Poster Mon, Jul 6, 2026 • 6:30 PM – 8:15 PM PDT HALL A #3408

Scaling Long-Horizon Agent via Context Folding

Weiwei Sun ⋅ Lu Miao ⋅ Zhan Ling ⋅ Kang Liu ⋅ Xuesong Yao ⋅ Yiming Yang ⋅ Jiecao Chen

Project Page

Abstract

Large language model (LLM) agents are fundamentally constrained by context length on long-horizon tasks. Existing agent frameworks usually rely on manually defined context engineering pipelines, such as multi-agent or post-hoc summary. We introduce Context Folding, a framework that empowers agents to actively manage their working context. An agent can procedurally branch into a sub-trajectory to handle a subtask and then fold it upon completion, collapsing the intermediate steps while retaining a concise summary of the outcome. To make this behavior learnable, we propose FoldGRPO, an end-to-end reinforcement learning framework with specific process rewards to encourage effective task decomposition and context management. On long-horizon tasks, our agent matches the performance of baselines while using an active context up to 10x smaller, and significantly outperforms models constrained to the same context size. Code is available at https://github.com/sunnweiwei/FoldAgent.

Lay Summary

AI assistants are increasingly used for long tasks, such as researching a question online or fixing software bugs, but they face a simple limitation: they can only keep a limited amount of previous work in view at once. As a task gets longer, the assistant may become slower, more expensive to run, and more likely to lose track of important information.
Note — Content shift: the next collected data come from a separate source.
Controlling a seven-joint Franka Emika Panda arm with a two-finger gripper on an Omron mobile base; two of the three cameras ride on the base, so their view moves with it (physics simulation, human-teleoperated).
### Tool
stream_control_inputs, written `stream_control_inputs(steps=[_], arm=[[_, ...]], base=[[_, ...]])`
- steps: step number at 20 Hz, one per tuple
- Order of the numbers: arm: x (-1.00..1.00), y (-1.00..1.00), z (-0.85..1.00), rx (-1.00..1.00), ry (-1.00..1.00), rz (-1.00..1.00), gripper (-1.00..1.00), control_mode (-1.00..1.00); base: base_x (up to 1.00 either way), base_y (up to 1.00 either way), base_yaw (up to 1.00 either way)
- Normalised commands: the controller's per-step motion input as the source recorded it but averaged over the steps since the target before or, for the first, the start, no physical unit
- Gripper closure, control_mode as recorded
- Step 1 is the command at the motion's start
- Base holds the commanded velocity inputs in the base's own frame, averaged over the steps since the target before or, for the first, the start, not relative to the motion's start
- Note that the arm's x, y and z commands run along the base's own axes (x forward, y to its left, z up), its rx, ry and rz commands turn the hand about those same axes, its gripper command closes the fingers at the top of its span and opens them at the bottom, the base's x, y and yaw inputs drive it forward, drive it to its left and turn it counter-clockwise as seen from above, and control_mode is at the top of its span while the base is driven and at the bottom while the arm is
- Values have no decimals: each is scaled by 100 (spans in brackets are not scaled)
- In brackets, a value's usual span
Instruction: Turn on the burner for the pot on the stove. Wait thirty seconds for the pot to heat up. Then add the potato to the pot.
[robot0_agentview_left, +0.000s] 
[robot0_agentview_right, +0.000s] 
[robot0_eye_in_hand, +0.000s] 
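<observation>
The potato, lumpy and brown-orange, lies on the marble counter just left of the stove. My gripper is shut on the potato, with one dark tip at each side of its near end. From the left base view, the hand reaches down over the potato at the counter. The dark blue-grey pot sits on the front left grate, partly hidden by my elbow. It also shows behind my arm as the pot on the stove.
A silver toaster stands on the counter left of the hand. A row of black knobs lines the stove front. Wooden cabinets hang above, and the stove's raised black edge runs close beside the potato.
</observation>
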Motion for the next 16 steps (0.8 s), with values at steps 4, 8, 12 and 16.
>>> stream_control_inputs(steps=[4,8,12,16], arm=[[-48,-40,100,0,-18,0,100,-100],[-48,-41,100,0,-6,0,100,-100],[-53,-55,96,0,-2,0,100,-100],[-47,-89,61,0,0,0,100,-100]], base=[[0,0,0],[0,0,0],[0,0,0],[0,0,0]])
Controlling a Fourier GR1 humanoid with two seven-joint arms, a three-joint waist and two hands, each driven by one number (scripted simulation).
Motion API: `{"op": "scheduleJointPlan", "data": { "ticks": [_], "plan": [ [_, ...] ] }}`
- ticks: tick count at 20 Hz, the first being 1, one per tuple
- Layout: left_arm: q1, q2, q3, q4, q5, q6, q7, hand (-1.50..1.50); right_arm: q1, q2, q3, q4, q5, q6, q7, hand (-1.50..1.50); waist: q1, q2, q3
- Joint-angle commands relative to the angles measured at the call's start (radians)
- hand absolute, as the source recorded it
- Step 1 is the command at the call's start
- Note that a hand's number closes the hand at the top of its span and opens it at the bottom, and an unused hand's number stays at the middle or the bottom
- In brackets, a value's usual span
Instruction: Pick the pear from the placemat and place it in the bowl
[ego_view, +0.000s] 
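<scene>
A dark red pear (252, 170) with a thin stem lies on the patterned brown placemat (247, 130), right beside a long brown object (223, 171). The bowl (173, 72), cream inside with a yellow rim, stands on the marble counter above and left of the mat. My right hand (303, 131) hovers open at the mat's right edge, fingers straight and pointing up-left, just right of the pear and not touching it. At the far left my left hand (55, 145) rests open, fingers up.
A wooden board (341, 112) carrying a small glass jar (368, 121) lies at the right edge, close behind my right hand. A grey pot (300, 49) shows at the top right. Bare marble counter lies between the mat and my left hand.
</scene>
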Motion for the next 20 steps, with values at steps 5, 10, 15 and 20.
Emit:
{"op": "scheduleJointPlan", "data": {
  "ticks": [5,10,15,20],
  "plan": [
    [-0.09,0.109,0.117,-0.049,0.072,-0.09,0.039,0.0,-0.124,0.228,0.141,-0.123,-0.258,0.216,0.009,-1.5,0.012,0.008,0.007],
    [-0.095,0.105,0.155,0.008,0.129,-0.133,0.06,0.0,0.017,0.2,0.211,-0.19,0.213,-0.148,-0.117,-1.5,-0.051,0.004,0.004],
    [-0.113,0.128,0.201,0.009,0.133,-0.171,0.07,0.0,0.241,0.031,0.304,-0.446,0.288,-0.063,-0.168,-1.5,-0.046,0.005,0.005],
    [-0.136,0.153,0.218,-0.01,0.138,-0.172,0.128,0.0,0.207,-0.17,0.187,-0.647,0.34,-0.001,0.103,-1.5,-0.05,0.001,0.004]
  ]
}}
We introduce Context Folding, a way for an assistant to split off temporary side tasks, such as checking a source or exploring part of a codebase, and then return with only the key findings. This is similar to taking concise notes after finishing a subtask, rather than carrying every intermediate step forward. We also develop a training method that teaches the assistant when to create these side tasks and how to summarize them effectively. In experiments on long research and software-engineering tasks, our method solves problems as well as, or better than, strong baselines while keeping the active working context much smaller. This suggests a practical path toward more efficient and reliable AI assistants for complex, multi-step work.